Had the horror and crime trend that had taken over the industry after superheroes fell from grace after World War II continued, who knows where the industry might have ended up. More likely than not, another trend would have come along. One thing is certain: to work within the Code, comic book creators had two choices. They could pump out bland, inoffensive stories such like the late 1950s DC superheroes (ever try to really read an issue of Batman or Superman from 1956? Painful) or the Dell, Harvey and Archie kiddie stuff, or write the sort of silly monster comics that Stan Lee and his gang pumped out at Marvel, until they hit upon the formula that led to the Fantastic Four and Spider-Man and ushered in the Silver Age of comics (yes, I know the Silver Age actually began with Showcase #4, but the storytelling and art didn’t truly define a new “age” until the Marvel superheroes hit their stride; my opinion).

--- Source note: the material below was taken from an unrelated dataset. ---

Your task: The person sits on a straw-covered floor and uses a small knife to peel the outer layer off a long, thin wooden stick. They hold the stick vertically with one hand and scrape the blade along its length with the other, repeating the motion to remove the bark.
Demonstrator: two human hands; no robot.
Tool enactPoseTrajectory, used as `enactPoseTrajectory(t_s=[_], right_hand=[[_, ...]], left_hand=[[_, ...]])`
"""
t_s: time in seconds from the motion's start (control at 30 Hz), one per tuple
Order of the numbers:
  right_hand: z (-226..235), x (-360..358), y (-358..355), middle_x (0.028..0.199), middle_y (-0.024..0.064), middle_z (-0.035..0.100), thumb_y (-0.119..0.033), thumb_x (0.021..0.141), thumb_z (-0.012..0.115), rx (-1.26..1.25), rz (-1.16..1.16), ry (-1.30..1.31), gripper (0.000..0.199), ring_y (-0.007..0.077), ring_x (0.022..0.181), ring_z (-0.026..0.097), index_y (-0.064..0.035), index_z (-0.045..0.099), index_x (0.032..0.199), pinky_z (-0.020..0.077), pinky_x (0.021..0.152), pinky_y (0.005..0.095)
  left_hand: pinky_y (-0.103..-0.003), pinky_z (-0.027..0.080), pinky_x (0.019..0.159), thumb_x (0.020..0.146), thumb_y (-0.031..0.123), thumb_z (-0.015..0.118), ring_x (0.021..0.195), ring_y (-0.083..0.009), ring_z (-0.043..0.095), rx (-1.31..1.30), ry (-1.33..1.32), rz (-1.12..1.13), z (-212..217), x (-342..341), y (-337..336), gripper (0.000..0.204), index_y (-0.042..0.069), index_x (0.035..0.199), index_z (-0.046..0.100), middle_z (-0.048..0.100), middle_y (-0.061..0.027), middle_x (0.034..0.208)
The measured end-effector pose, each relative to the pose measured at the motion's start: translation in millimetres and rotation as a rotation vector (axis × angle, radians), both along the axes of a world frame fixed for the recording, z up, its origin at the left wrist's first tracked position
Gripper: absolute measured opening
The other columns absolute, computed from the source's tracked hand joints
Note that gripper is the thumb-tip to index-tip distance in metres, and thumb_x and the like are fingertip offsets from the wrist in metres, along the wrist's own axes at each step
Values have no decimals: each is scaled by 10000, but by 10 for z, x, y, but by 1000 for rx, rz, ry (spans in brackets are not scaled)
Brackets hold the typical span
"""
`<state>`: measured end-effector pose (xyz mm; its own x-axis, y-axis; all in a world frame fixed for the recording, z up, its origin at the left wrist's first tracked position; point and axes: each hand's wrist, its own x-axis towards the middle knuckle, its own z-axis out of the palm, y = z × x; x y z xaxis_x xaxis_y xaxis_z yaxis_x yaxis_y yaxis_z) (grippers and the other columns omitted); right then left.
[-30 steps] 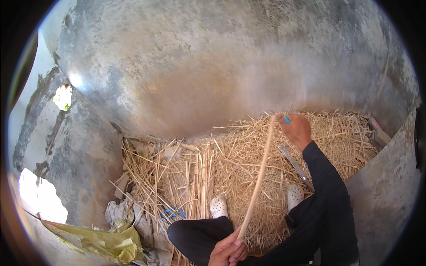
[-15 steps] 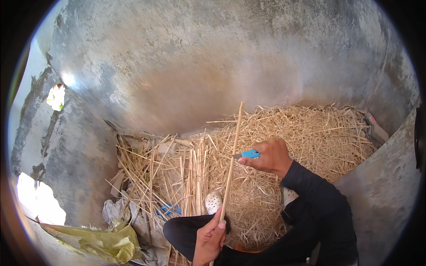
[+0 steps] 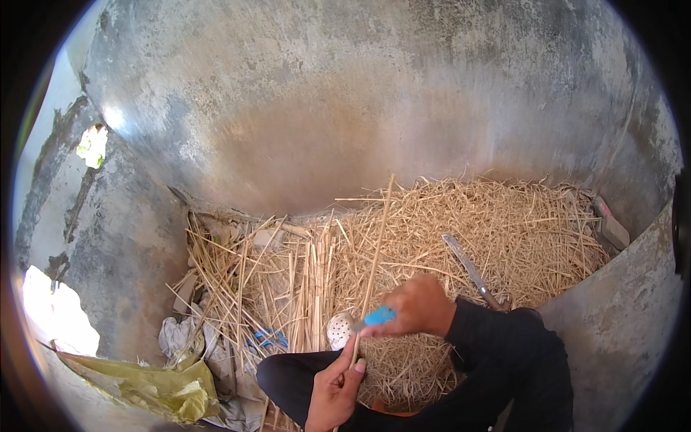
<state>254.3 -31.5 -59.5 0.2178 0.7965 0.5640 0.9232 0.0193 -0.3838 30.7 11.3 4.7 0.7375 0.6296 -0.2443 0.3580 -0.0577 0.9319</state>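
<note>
- Head view: person seated on the ground, dark trousers and dark long sleeves, legs folded at lower centre; curved grey concrete wall [image 3: 374, 108] all round
- left hand [image 3: 332, 389] at lower centre, fingers pinched shut around the lower end of a long straw stalk [image 3: 376, 248]; stalk runs up and slightly right from the hand, its tip reaching over the straw heap
- right hand [image 3: 417, 306] just above the left, closed around a small tool with a blue handle [image 3: 379, 315]; handle tip sits against the stalk, blade not clear
- straw pile [image 3: 504, 230] spread across the floor behind the hands, loose and tangled on the right; straighter stalks lying in a rough bundle [image 3: 302, 288] on the left
- long metal blade [image 3: 471, 270] lying on the straw right of the stalk, apart from both hands
- white perforated shoe [image 3: 338, 330] just left of the stalk, near the hands
- crumpled yellow-green sack [image 3: 158, 385] and pale rags at lower left; small blue loop [image 3: 263, 337] beside them
</note>
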Motion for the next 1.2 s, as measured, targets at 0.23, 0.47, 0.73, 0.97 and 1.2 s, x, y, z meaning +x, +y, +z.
enactPoseTrajectory(t_s=[0.23,0.47,0.73,0.97,1.2], right_hand=[[30,142,-5,422,63,509,-856,743,376,-253,-41,18,815,215,384,545,-114,640,531,412,380,352],[-54,369,100,427,82,522,-844,749,385,-169,-173,100,818,250,397,561,-96,655,553,428,391,371],[9,693,68,385,57,447,-762,774,496,-124,-313,58,729,229,324,463,-94,583,496,364,358,361],[-126,419,127,449,74,522,-784,775,455,-114,-180,-34,733,230,395,519,-101,636,577,416,420,384],[-233,1430,-3,414,79,480,-763,770,496,-60,-538,-87,720,247,397,516,-96,585,515,402,426,390]], left_hand=[[-199,337,546,940,108,541,605,-51,405,180,12,-16,-23,-24,-26,420,-16,1335,465,486,-10,682],[-187,423,684,919,62,552,787,-26,492,314,148,-31,7,-17,-2,425,-44,1322,471,645,-69,878],[-243,451,693,924,91,545,749,-90,529,353,67,-83,-99,-75,-38,377,-26,1280,504,639,-138,876],[-315,481,673,948,161,529,695,-179,583,351,154,-121,85,-91,-25,348,-4,1254,532,583,-220,795],[-188,426,746,920,36,543,829,-24,492,173,212,-116,26,-103,-218,423,-6,1336,478,667,-50,951]])
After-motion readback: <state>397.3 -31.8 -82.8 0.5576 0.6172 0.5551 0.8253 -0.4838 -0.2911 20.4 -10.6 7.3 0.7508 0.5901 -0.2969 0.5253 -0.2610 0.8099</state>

The Code will forever belong to a long era of comic book history, its stamp indelibly marking hundreds of thousands of covers, from the excruciatingly awful to the sublimely wonderful. It was a product of its time, like the movie rating system implemented a decade and a half later, but lacked the wherewithal and popular support — or recognition — to overcome industry changes. Maybe the changes the movie industry is going through now, with on-line distribution and instant streaming cutting out distributors and exhibitors, will eventually make the MPAA system moot as well.
The Code certainly won’t be missed; it hasn’t been for years. I doubt many parents after that first generation knew or cared about the code. Mine certainly didn’t. By the mid-1970s, it was largely irrelevant. But it will remain forever fixed in my mind as a part of the comic books I loved the most.
Not something William Gaines would ever say. But he’s too busy laughing anyway.